**WHAT IS NEEDED**. Please say how many lines below include the word "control", with nothing beyond the number.

[Stored items]
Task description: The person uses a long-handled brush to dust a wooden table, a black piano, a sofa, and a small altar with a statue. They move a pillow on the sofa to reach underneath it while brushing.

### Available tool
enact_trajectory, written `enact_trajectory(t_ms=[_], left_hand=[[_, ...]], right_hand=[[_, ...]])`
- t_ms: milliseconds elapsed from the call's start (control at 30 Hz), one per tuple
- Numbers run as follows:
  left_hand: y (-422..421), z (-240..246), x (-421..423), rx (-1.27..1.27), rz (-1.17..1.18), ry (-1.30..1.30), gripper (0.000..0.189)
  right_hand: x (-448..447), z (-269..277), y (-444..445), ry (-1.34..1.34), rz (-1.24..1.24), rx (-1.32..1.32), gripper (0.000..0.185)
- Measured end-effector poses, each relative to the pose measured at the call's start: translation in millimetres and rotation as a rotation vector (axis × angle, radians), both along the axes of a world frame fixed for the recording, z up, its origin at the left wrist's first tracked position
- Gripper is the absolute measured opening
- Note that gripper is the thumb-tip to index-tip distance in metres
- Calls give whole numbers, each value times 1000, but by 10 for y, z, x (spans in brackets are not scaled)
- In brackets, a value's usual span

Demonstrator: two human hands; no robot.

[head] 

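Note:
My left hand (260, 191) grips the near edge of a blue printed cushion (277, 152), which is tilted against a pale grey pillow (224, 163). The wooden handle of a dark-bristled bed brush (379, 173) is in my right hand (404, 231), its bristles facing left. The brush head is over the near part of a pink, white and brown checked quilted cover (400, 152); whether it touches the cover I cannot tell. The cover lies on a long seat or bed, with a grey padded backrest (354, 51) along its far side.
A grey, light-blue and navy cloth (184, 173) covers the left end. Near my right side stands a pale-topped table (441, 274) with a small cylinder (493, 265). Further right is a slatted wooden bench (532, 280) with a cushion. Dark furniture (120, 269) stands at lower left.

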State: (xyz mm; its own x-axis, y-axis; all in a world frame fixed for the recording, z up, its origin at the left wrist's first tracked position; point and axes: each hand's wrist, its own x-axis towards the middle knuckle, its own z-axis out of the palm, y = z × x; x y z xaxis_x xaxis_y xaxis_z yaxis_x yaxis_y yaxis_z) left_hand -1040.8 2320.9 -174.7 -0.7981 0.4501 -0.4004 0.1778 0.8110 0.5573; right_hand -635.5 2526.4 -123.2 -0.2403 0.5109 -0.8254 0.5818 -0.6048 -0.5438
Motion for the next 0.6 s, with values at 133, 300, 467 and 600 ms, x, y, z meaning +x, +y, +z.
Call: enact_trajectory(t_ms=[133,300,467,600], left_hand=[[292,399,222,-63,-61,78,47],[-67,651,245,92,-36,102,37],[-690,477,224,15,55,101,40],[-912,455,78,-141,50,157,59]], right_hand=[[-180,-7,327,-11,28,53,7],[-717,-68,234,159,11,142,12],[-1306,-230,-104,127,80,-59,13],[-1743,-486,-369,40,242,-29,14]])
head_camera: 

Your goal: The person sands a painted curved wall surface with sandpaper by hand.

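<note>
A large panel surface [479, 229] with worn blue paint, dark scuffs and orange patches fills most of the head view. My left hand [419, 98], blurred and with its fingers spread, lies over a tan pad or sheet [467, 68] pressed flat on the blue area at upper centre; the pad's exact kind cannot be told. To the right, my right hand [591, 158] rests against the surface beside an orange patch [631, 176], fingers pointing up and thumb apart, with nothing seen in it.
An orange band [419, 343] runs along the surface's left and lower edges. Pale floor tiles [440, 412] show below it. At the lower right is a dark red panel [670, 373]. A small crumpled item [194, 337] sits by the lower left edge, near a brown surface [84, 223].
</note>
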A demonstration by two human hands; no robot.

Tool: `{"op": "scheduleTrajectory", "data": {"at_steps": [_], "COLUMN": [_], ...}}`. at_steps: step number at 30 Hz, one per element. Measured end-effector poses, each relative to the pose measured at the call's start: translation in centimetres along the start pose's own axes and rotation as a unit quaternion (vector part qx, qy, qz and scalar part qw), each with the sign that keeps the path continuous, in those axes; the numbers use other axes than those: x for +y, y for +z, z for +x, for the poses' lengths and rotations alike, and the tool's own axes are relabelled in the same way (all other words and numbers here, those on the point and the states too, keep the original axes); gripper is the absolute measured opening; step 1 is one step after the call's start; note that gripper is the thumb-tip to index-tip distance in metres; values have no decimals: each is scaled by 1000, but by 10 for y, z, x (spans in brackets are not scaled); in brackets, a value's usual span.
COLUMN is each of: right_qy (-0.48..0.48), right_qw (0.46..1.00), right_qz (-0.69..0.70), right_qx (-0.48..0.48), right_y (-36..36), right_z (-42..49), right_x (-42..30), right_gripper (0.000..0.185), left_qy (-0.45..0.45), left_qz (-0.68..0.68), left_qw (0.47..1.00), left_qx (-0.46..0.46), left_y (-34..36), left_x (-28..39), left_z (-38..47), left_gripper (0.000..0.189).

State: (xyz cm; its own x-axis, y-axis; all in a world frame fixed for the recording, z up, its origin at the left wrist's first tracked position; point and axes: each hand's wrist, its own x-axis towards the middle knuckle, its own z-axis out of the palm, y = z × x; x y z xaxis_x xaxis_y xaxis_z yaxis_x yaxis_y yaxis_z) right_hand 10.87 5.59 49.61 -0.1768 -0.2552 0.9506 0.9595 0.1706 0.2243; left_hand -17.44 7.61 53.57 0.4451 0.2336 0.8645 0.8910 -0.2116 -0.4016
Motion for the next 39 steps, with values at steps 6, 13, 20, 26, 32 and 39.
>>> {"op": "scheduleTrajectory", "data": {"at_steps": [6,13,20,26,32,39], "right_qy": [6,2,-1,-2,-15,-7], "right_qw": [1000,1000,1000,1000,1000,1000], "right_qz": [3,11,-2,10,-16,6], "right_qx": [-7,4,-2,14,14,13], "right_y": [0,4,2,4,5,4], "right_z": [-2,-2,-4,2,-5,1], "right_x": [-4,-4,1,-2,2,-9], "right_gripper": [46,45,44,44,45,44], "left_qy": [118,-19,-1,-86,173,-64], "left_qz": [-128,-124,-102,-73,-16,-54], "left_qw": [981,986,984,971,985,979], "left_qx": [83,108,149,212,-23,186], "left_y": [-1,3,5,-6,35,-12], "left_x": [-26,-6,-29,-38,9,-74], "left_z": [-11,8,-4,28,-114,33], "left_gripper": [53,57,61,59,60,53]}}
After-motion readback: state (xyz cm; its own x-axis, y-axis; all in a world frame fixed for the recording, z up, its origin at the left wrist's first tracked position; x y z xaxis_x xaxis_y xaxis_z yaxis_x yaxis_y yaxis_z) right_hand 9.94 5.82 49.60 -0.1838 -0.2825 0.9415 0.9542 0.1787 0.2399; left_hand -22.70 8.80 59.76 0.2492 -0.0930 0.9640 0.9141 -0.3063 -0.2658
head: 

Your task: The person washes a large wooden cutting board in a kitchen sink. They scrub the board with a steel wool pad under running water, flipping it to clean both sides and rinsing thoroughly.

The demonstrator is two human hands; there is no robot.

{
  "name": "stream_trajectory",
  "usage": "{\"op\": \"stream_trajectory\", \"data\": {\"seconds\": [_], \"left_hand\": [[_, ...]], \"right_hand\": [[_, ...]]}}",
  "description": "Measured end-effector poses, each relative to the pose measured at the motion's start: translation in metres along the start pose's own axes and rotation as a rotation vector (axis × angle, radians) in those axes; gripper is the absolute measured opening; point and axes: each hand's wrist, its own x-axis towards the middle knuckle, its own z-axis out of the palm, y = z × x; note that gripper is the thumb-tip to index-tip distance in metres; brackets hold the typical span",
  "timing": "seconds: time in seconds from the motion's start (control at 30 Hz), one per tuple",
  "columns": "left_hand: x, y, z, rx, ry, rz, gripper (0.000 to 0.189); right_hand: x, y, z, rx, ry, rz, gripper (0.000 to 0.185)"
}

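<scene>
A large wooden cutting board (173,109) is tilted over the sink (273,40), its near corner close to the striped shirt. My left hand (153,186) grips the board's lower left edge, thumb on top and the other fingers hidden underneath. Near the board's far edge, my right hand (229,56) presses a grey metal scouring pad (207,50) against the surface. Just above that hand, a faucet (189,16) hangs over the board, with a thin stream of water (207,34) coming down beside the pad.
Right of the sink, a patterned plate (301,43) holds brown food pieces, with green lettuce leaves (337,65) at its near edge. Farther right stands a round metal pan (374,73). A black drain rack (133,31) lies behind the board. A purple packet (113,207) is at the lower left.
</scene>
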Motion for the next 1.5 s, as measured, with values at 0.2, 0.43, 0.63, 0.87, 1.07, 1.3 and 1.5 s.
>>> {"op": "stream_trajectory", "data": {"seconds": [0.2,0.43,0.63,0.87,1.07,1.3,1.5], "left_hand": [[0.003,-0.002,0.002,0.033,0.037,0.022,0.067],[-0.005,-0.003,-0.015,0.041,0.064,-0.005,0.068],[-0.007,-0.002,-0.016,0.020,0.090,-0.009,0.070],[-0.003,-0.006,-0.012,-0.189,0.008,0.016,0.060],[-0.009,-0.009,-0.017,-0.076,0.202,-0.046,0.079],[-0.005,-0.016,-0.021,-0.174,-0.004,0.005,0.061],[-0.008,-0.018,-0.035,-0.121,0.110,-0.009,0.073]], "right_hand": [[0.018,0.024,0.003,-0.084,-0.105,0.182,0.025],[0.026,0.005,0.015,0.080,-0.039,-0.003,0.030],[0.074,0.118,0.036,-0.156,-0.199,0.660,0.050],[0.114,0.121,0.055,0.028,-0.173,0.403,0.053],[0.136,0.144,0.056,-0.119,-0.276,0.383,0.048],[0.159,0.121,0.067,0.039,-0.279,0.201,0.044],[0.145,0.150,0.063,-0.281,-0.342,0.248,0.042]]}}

**EXPECTED ANSWER**. 2